What I’m tryna say is that the active learning strategies help students touch, read, discuss some part of the text. And I feel like that’s half the battle!

What active learning strategies do you do in class?

One response to “What do you write after a 2-year blog silence?”

  1. Hi Valerie,

    This is such a great post! I’m looking forward to trying these out in my classroom. Here are some strategies I use.

    One thing I like to do is have students do an initial reading of a text (or a portion of a text) and highlight the three most significant sentences. Then I pair them up, or put them in groups of three, to share which lines they chose. Then they decide as a group on their top three and discuss why they specifically chose the sentences (rhetorical strategies, compelling evidence, etc.) When the groups share out, I try to draw a mind map of sorts on the board. I think this is pretty similar to your Question Map strategy.
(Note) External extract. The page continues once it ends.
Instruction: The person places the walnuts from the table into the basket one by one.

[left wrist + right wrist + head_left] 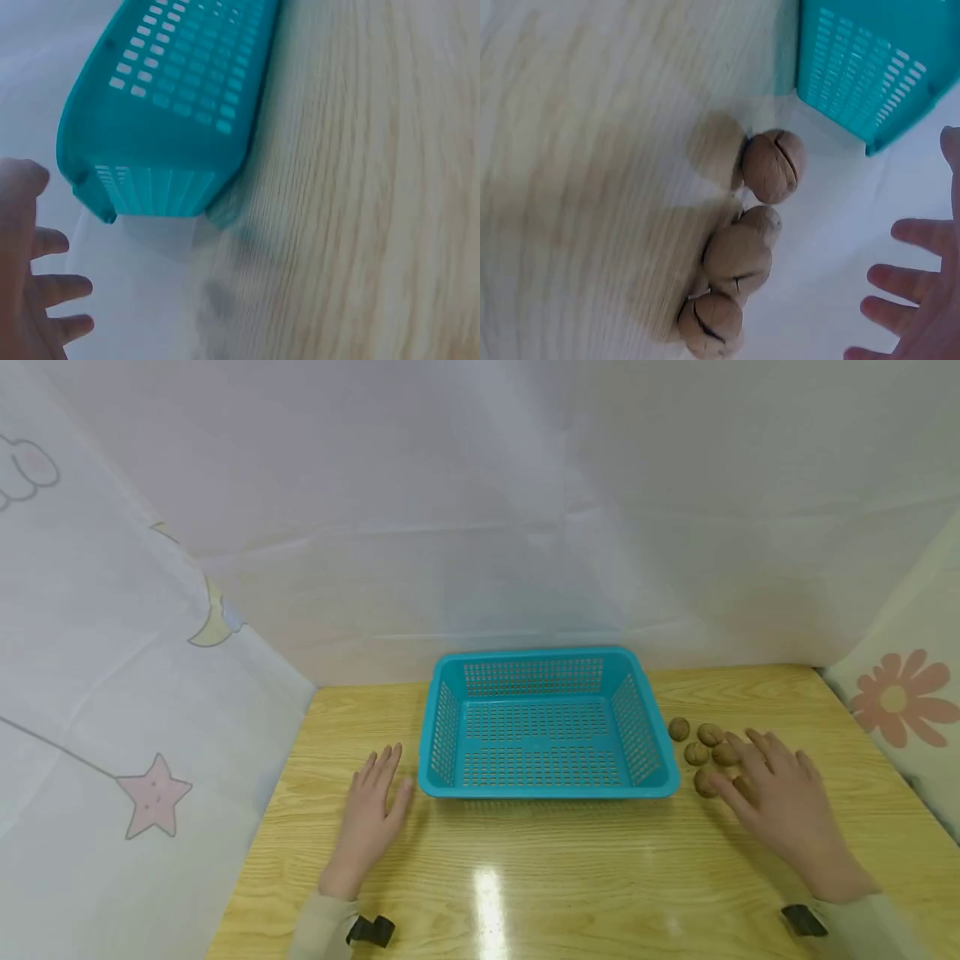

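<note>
A blue plastic basket (536,793) with perforated sides stands on the wooden table, with nothing lying inside it. Several brown walnuts (696,753) lie in a loose cluster on the table to its right. Over the near right part of that cluster hovers my right hand (783,802), fingers spread, partly hiding some nuts. Cracks show in the shells of the walnuts (774,166) in the right wrist view, and that hand holds none. My left hand (369,827) is left of the basket, its fingers extended and apart from the rim.
The light wood table (570,877) reaches back to a pale cloth (480,568) hanging behind it. Printed cloth also hangs at both sides, with a star (155,795) on the left and a flower (894,699) on the right. Each wrist wears a black strap (371,931).
</note>
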Motion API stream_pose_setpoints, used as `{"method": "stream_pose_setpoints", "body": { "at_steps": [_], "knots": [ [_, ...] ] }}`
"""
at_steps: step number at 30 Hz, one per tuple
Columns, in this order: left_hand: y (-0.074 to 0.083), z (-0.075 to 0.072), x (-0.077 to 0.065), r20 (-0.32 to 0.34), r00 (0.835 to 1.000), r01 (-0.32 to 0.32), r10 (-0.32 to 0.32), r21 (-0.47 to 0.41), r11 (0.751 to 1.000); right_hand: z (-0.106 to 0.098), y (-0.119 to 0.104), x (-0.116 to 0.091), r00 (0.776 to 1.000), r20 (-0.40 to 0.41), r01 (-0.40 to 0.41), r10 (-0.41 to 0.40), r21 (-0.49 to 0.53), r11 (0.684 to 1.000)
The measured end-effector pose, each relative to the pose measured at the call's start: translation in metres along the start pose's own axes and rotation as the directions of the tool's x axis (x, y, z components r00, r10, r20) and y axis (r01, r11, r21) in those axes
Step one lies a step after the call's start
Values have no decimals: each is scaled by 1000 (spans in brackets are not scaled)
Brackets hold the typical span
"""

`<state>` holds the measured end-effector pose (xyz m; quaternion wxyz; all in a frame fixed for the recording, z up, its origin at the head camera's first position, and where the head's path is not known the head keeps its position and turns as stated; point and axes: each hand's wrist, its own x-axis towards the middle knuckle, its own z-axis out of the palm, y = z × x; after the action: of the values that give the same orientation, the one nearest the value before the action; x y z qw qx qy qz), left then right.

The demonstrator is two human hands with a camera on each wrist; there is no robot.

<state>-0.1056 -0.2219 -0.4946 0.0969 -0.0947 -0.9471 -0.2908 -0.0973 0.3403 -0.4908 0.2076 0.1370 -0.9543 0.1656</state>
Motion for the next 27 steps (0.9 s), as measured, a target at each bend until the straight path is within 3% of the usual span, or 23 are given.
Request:
{"method": "stream_pose_setpoints", "body": {
  "at_steps": [2, 5, 9, 11, 14, 16, 23, 27],
  "knots": [
    [3, 3, 1, -31, 999, 4, -9, -162, 987, -2, 7, -1, 997, -59, 43, -40, 40, 998],
    [8, 9, 3, -68, 997, 11, -41, -390, 921, -9, 18, -3, 998, -62, 38, -30, 123, 992],
    [17, 17, 8, -84, 991, 30, -102, -614, 789, -23, 34, -7, 997, 28, -71, 67, 166, 984],
    [21, 21, 10, -58, 988, 63, -143, -697, 714, -30, 44, -10, 994, 47, -106, 99, 158, 982],
    [26, 24, 11, 6, 981, 129, -195, -770, 625, -35, 59, -14, 984, 98, -163, 151, 122, 979],
    [28, 25, 12, 51, 974, 174, -220, -790, 588, -35, 68, -17, 976, 130, -185, 172, 99, 978],
    [35, 30, 13, 125, 964, 232, -235, -828, 511, -27, 94, -22, 914, 320, -290, 250, 86, 953],
    [35, 34, 13, 139, 960, 241, -243, -851, 466, -20, 105, -19, 918, 338, -260, 210, 109, 959]
  ]
}}
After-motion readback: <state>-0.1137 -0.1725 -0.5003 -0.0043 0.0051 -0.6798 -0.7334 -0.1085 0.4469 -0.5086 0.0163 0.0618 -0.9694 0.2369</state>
    I also like to do a “give-one, get-one” t-chart where students write down their takeaway from a text on the left side of their paper, then they talk to their peers and write down some of their takeaways on the right side of the paper.

    Another one of my go-to strategies is the silent discussion. I put significant quotes from a reading at the top of a blank paper and then each student in a group gets one. They initially respond the quote. Then they pass it to the next person and respond to one another. I normally do this in groups of four and they keep passing until they have responded at least four or five times. Then students look over the silent discussion and have an actual discussion where they synthesize their insights in order to share out to the class.

    Finally, one of my favorites is a Quaker Read. This one always starts out a little slow, but as it gets going it can be really powerful. After reading a text and annotating it, students are invited to randomly stand up and share the line(s) that resonated with them the most. This is similar to the way meetings are run in the Quaker church, hence the name of the strategy. I always tell students that they don’t need to worry if the quote they were planning to read is read previously. If it is read more than once that just tells us that it was significant. Students can also stand up and share as many times as they want. I like to use this strategy with a text that really connects with the students’ lives. Once the nerves settle, kids who normally don’t participate often stand and share because this tends to create a safe feeling in the classroom. It also gives me a really good idea on what stood out in the reading as well as the comprehension level of the class. This strategy could also be used with personal reaction to the text, but I haven’t had as much luck with that. After the Quaker read I break the class into groups for discussion.

    I love this idea of sharing active learning strategies for the classroom! Sometimes I get so stuck in a rut, but it’s great to hear what others are doing in their classes.